• [WORK REQUEST]: Determine how many lines below contain the string "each" and give that number without anything else.

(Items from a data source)

══════════

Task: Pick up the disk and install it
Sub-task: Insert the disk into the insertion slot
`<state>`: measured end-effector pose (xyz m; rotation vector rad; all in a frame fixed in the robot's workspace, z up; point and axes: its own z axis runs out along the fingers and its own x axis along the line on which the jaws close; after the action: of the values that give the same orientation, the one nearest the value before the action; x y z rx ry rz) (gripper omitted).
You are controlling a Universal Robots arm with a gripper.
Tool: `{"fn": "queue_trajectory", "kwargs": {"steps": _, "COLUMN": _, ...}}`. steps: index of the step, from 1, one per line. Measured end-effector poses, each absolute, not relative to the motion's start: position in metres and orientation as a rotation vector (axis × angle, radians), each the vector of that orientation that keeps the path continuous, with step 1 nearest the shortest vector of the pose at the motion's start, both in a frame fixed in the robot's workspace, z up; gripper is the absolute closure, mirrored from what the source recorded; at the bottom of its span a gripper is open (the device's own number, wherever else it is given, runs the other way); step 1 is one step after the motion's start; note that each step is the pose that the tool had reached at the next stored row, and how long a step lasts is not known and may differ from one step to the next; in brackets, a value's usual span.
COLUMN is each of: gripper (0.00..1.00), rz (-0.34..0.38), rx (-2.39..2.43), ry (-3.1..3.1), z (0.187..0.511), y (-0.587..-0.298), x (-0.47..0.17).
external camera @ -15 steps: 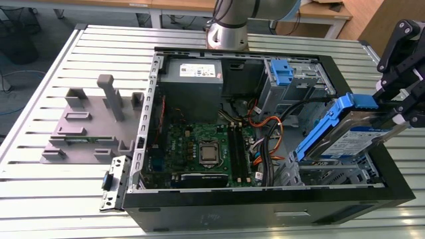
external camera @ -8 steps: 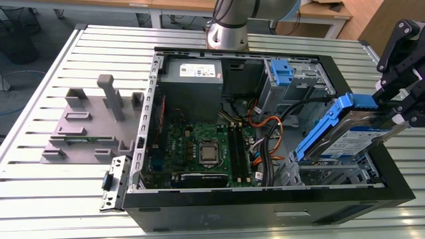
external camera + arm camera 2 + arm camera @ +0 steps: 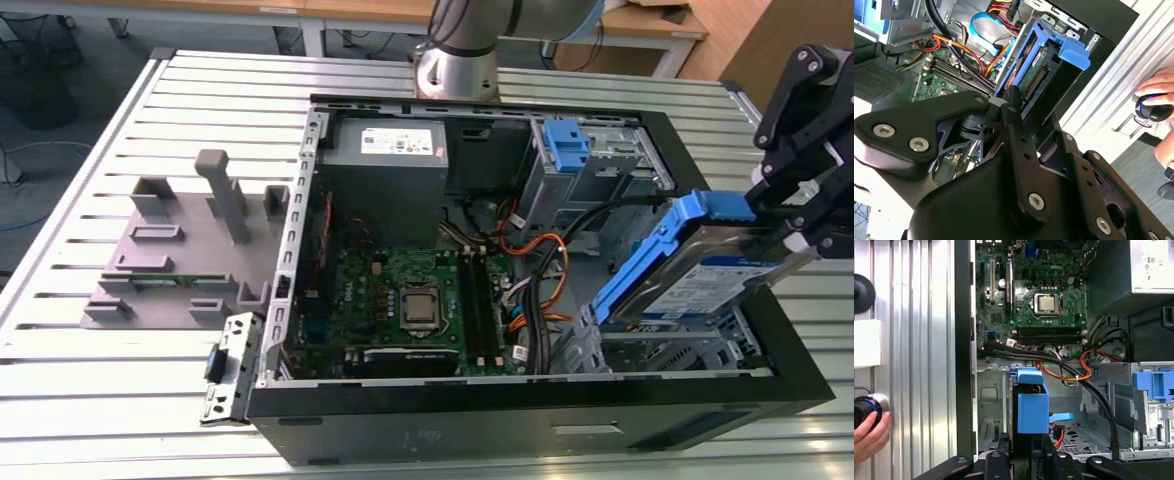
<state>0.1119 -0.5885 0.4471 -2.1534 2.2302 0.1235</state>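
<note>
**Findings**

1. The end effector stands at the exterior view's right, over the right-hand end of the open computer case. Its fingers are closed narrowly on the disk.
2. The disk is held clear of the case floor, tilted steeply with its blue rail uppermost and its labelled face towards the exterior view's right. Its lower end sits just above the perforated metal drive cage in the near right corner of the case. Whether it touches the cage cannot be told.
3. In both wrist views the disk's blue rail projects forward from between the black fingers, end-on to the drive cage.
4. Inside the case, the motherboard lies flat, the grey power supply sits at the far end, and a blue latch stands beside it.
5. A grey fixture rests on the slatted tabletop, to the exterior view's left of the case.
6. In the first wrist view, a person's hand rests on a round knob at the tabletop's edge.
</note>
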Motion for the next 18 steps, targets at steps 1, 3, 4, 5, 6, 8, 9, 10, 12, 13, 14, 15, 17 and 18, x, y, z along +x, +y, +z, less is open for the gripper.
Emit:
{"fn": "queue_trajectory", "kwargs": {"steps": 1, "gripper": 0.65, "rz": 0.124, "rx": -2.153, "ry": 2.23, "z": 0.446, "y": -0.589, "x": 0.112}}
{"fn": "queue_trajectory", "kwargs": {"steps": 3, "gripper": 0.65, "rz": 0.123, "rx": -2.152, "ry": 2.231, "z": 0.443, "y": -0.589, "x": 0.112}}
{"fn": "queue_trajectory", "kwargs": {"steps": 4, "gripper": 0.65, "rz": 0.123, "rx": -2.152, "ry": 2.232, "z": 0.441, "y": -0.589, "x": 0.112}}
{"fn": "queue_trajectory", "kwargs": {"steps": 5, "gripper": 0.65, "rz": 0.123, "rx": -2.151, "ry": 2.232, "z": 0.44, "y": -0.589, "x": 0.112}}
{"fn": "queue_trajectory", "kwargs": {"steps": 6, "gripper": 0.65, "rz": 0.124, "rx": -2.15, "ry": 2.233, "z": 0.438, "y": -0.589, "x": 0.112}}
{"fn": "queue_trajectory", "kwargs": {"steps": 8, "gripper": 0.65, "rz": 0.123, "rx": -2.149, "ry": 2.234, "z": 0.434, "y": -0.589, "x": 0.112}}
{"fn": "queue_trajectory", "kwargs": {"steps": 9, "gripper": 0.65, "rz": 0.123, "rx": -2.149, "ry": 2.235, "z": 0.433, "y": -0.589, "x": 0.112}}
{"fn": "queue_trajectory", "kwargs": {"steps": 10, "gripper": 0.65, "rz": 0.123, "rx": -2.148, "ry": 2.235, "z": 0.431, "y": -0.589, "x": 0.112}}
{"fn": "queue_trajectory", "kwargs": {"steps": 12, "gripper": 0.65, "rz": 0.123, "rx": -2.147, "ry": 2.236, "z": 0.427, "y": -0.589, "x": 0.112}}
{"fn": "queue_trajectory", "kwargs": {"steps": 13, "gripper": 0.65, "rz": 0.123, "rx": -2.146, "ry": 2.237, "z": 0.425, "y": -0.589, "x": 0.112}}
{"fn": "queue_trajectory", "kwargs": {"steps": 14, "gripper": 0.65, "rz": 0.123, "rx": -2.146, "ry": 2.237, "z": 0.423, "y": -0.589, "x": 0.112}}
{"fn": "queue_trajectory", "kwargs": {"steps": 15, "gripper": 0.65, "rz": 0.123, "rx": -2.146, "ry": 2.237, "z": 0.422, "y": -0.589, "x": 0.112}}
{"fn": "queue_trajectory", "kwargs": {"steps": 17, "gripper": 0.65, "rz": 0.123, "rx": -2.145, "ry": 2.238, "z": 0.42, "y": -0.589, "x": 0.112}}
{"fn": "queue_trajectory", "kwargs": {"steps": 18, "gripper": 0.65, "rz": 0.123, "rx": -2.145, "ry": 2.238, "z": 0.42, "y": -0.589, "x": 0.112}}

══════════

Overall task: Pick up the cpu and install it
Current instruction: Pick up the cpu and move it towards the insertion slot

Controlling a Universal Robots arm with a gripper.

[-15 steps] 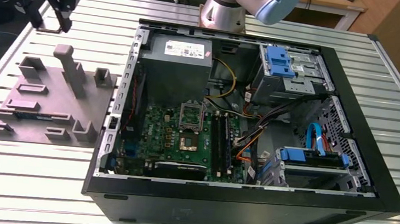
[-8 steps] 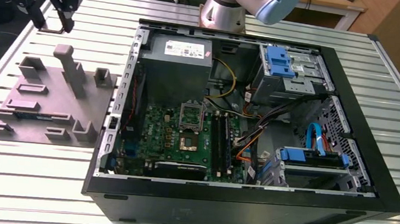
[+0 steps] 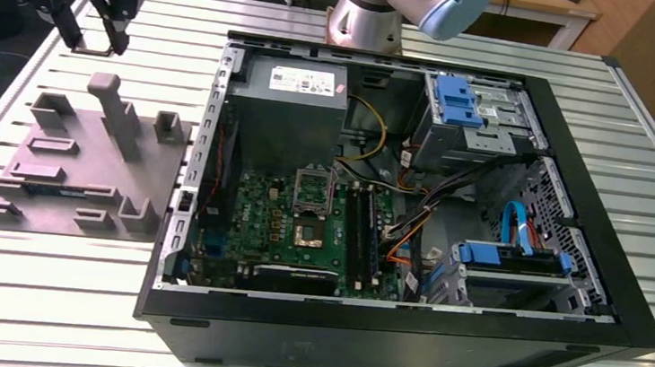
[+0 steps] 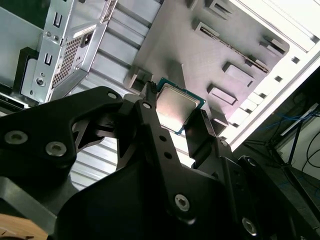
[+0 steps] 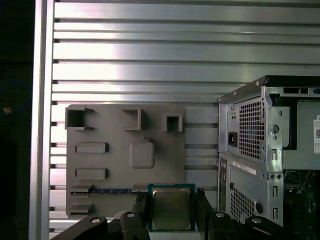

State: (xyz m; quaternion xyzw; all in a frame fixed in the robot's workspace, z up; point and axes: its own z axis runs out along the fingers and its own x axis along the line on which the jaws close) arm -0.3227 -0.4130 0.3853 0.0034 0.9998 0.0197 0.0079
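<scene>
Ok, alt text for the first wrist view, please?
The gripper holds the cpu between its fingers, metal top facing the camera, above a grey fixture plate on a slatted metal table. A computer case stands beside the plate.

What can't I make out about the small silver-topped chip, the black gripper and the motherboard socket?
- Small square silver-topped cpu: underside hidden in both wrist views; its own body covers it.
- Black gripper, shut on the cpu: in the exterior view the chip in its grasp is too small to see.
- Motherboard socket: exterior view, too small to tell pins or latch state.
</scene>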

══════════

• [REPLY]: 2